Work instructions: Give back every record exactly.

Input data:

----

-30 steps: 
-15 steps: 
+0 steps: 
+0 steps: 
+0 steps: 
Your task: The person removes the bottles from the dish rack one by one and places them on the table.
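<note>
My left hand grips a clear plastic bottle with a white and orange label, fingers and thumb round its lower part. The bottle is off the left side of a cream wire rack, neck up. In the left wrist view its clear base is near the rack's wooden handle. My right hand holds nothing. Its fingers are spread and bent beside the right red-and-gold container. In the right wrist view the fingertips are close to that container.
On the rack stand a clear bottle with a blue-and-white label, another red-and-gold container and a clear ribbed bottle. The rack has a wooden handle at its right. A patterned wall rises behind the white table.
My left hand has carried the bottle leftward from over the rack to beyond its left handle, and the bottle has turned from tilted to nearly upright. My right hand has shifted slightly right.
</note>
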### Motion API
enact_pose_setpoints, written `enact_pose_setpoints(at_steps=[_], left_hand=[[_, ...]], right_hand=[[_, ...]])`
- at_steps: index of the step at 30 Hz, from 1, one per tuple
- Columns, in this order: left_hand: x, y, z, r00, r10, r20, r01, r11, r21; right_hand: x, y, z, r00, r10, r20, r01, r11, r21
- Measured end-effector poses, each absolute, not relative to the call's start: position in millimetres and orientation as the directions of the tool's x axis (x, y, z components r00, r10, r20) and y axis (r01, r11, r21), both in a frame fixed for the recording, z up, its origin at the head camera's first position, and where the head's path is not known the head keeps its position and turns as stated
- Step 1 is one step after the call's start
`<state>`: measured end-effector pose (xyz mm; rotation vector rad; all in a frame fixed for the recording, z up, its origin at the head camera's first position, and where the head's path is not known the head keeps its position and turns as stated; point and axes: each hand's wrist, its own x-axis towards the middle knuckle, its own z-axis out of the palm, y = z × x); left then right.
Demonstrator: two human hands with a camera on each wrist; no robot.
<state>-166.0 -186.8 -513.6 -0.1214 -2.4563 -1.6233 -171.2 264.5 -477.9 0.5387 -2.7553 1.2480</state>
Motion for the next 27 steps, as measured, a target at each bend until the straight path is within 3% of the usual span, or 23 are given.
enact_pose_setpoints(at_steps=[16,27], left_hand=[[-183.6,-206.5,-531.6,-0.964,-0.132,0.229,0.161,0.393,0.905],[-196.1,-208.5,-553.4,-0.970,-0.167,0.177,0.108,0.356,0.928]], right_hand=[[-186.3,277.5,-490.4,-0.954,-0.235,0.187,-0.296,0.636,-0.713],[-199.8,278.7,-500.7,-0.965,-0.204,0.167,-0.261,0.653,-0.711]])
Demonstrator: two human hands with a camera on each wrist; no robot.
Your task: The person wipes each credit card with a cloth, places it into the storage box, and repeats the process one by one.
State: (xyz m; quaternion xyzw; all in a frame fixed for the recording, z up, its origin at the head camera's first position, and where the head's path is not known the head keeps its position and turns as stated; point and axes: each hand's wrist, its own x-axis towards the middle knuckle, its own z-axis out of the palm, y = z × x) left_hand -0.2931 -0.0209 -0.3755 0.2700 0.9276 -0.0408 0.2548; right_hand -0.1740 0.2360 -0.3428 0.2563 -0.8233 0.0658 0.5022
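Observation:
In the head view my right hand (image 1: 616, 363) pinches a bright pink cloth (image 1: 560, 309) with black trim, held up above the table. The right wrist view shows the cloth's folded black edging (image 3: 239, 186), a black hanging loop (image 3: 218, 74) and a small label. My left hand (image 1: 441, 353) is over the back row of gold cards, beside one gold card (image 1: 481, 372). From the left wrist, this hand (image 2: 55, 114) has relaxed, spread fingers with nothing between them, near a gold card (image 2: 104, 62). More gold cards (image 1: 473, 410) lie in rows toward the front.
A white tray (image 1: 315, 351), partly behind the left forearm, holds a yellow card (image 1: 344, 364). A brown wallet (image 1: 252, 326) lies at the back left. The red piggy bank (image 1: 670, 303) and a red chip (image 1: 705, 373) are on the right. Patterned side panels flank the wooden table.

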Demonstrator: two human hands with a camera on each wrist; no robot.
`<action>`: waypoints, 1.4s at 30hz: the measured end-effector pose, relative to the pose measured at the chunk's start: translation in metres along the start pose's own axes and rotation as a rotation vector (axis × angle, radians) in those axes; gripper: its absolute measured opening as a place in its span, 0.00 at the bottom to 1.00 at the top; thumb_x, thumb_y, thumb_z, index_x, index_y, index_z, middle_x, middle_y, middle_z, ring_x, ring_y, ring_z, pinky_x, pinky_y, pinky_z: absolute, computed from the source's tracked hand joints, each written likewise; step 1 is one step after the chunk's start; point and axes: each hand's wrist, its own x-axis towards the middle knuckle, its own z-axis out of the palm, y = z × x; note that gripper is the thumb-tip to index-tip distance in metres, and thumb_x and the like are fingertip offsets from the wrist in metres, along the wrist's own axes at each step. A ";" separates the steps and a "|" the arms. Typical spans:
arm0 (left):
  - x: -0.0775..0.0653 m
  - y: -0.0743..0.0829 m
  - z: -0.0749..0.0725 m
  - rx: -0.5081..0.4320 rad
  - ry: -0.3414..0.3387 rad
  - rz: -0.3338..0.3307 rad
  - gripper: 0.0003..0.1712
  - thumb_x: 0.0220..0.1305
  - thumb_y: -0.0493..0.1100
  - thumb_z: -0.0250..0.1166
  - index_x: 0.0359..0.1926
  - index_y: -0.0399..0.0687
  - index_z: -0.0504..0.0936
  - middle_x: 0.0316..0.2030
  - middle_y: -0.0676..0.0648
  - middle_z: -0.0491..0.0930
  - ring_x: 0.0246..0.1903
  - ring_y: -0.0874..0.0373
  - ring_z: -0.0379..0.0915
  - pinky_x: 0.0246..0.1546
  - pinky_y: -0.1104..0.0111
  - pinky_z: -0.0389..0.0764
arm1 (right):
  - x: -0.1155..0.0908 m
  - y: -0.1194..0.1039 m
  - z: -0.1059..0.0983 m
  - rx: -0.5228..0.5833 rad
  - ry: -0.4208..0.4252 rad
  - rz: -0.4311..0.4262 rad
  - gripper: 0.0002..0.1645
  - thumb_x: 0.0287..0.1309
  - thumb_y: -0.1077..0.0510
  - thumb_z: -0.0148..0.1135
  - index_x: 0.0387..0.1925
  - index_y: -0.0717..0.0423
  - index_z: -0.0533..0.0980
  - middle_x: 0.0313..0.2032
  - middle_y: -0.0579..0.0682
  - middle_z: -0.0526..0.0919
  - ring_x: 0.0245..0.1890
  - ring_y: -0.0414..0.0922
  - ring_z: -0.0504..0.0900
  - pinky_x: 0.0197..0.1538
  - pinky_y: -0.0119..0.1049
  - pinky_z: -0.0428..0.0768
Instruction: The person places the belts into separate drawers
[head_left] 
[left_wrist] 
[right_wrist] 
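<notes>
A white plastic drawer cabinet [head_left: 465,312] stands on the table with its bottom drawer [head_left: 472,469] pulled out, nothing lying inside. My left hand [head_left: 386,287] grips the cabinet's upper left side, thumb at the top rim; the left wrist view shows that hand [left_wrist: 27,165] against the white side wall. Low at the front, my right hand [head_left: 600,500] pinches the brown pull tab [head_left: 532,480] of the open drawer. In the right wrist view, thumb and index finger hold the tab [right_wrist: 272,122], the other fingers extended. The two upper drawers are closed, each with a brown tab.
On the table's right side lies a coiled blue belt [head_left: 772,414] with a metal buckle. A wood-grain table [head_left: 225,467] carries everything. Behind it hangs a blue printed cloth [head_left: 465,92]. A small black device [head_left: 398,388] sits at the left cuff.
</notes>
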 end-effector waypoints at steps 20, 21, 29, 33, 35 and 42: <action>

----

Response:
-30 steps: 
-15 steps: 
+0 steps: 
+0 steps: 
+0 steps: 
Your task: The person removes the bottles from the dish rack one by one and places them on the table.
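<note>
My left hand grips a clear plastic bottle with a white and orange label, fingers and thumb round its lower part. The bottle is off the left side of a cream wire rack, neck up. In the left wrist view its clear base is near the rack's wooden handle. My right hand holds nothing. Its fingers are spread and bent beside the right red-and-gold container. In the right wrist view the fingertips are close to that container.
On the rack stand a clear bottle with a blue-and-white label, another red-and-gold container and a clear ribbed bottle. The rack has a wooden handle at its right. A patterned wall rises behind the white table.
My left hand has carried the bottle leftward from over the rack to beyond its left handle, and the bottle has turned from tilted to nearly upright. My right hand has shifted slightly right.
</note>
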### Motion API
enact_pose_setpoints, written `enact_pose_setpoints(at_steps=[_], left_hand=[[_, ...]], right_hand=[[_, ...]])`
- at_steps: index of the step at 30 Hz, from 1, one per tuple
- Columns, in this order: left_hand: x, y, z, r00, r10, r20, r01, r11, r21; right_hand: x, y, z, r00, r10, r20, r01, r11, r21
- Measured end-effector poses, each absolute, not relative to the call's start: position in millimetres and orientation as the directions of the tool's x axis (x, y, z components r00, r10, r20) and y axis (r01, r11, r21), both in a frame fixed for the recording, z up, its origin at the head camera's first position, and where the head's path is not known the head keeps its position and turns as stated
- Step 1 is one step after the call's start
`<state>`: measured end-effector pose (xyz mm; rotation vector rad; all in a frame fixed for the recording, z up, its origin at the head camera's first position, and where the head's path is not known the head keeps its position and turns as stated; point and axes: each hand's wrist, its own x-axis towards the middle knuckle, its own z-axis out of the palm, y = z × x); left then right.
Demonstrator: two human hands with a camera on each wrist; no robot.
<state>-166.0 -186.8 -513.6 -0.1214 -2.4563 -1.6233 -171.2 264.5 -477.9 0.5387 -2.7553 1.2480</state>
Motion for the next 27 steps, as measured, a target at each bend until the straight path is within 3% of the usual span, or 23 are given.
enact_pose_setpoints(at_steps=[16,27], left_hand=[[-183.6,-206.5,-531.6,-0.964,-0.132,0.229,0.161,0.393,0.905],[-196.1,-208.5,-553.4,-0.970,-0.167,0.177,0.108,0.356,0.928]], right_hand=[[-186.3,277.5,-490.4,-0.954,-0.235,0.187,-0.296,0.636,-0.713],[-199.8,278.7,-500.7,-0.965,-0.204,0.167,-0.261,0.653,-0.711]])
Demonstrator: two human hands with a camera on each wrist; no robot.
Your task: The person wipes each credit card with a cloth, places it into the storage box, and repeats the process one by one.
State: (xyz m; quaternion xyzw; all in a frame fixed for the recording, z up, its origin at the head camera's first position, and where the head's path is not known the head keeps its position and turns as stated; point and axes: each hand's wrist, its own x-axis towards the middle knuckle, its own z-axis out of the palm, y = z × x) left_hand -0.2931 -0.0209 -0.3755 0.2700 0.9276 -0.0408 0.2548; right_hand -0.1740 0.2360 -0.3428 0.2563 -0.8233 0.0658 0.5022
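Observation:
In the head view my right hand (image 1: 616, 363) pinches a bright pink cloth (image 1: 560, 309) with black trim, held up above the table. The right wrist view shows the cloth's folded black edging (image 3: 239, 186), a black hanging loop (image 3: 218, 74) and a small label. My left hand (image 1: 441, 353) is over the back row of gold cards, beside one gold card (image 1: 481, 372). From the left wrist, this hand (image 2: 55, 114) has relaxed, spread fingers with nothing between them, near a gold card (image 2: 104, 62). More gold cards (image 1: 473, 410) lie in rows toward the front.
A white tray (image 1: 315, 351), partly behind the left forearm, holds a yellow card (image 1: 344, 364). A brown wallet (image 1: 252, 326) lies at the back left. The red piggy bank (image 1: 670, 303) and a red chip (image 1: 705, 373) are on the right. Patterned side panels flank the wooden table.
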
Demonstrator: two human hands with a camera on each wrist; no robot.
`<action>`: waypoints, 1.4s at 30hz: the measured end-effector pose, relative to the pose measured at the chunk's start: translation in metres along the start pose's own axes and rotation as a rotation vector (axis × angle, radians) in those axes; gripper: its absolute measured opening as a place in its span, 0.00 at the bottom to 1.00 at the top; thumb_x, thumb_y, thumb_z, index_x, index_y, index_z, middle_x, middle_y, middle_z, ring_x, ring_y, ring_z, pinky_x, pinky_y, pinky_z: absolute, computed from the source's tracked hand joints, each written likewise; step 1 is one step after the chunk's start; point and axes: each hand's wrist, its own x-axis towards the middle knuckle, its own z-axis out of the palm, y = z × x; note that gripper is the thumb-tip to index-tip distance in metres, and thumb_x and the like are fingertip offsets from the wrist in metres, along the wrist's own axes at each step. A ";" separates the steps and a "|" the arms. Typical spans:
arm0 (left):
  - x: -0.0775..0.0653 m
  - y: -0.0743..0.0829 m
  - z: -0.0749..0.0725 m
  - rx: -0.5081..0.4320 rad
  - ry: -0.3414..0.3387 rad
  - rz: -0.3338..0.3307 rad
  - gripper: 0.0003..0.1712
  - thumb_x: 0.0220..0.1305
  - thumb_y: -0.0493..0.1100
  - thumb_z: -0.0250..0.1166
  - index_x: 0.0359..0.1926
  - index_y: -0.0399..0.0687
  - index_z: -0.0504..0.0936
  - middle_x: 0.0316..0.2030
  - middle_y: -0.0676..0.0648
  - middle_z: -0.0491..0.0930
  - ring_x: 0.0246..0.1903
  - ring_y: -0.0874..0.0373
  - ring_z: -0.0379..0.0915
  - pinky_x: 0.0246..0.1546
  - pinky_y: -0.1104..0.0111
  - pinky_z: -0.0389..0.0764
arm1 (right):
  - x: -0.1155..0.0908 m
  - y: -0.1194..0.1039 m
  - z: -0.1059..0.0983 m
  - rx: -0.5228..0.5833 rad
  - ry: -0.4208..0.4252 rad
  - rz: -0.4311..0.4262 rad
  - gripper: 0.0002..0.1645
  - thumb_x: 0.0287..0.1309
  - thumb_y: -0.1077..0.0510
  - thumb_z: -0.0148..0.1135
  - index_x: 0.0387..0.1925
  - index_y: -0.0717..0.0423
  - index_z: -0.0533..0.0980
  - middle_x: 0.0313..0.2032
  - middle_y: -0.0579..0.0682
  - middle_z: -0.0526..0.0919
  - ring_x: 0.0245..0.1890
  - ring_y: -0.0414..0.0922
  - ring_z: -0.0504..0.0900
  - pinky_x: 0.0197..0.1538
  - pinky_y: -0.0119..0.1049
  - pinky_z: -0.0428..0.0768
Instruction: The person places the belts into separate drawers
[head_left] 
[left_wrist] 
[right_wrist] 
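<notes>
A white plastic drawer cabinet [head_left: 465,312] stands on the table with its bottom drawer [head_left: 472,469] pulled out, nothing lying inside. My left hand [head_left: 386,287] grips the cabinet's upper left side, thumb at the top rim; the left wrist view shows that hand [left_wrist: 27,165] against the white side wall. Low at the front, my right hand [head_left: 600,500] pinches the brown pull tab [head_left: 532,480] of the open drawer. In the right wrist view, thumb and index finger hold the tab [right_wrist: 272,122], the other fingers extended. The two upper drawers are closed, each with a brown tab.
On the table's right side lies a coiled blue belt [head_left: 772,414] with a metal buckle. A wood-grain table [head_left: 225,467] carries everything. Behind it hangs a blue printed cloth [head_left: 465,92]. A small black device [head_left: 398,388] sits at the left cuff.
</notes>
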 end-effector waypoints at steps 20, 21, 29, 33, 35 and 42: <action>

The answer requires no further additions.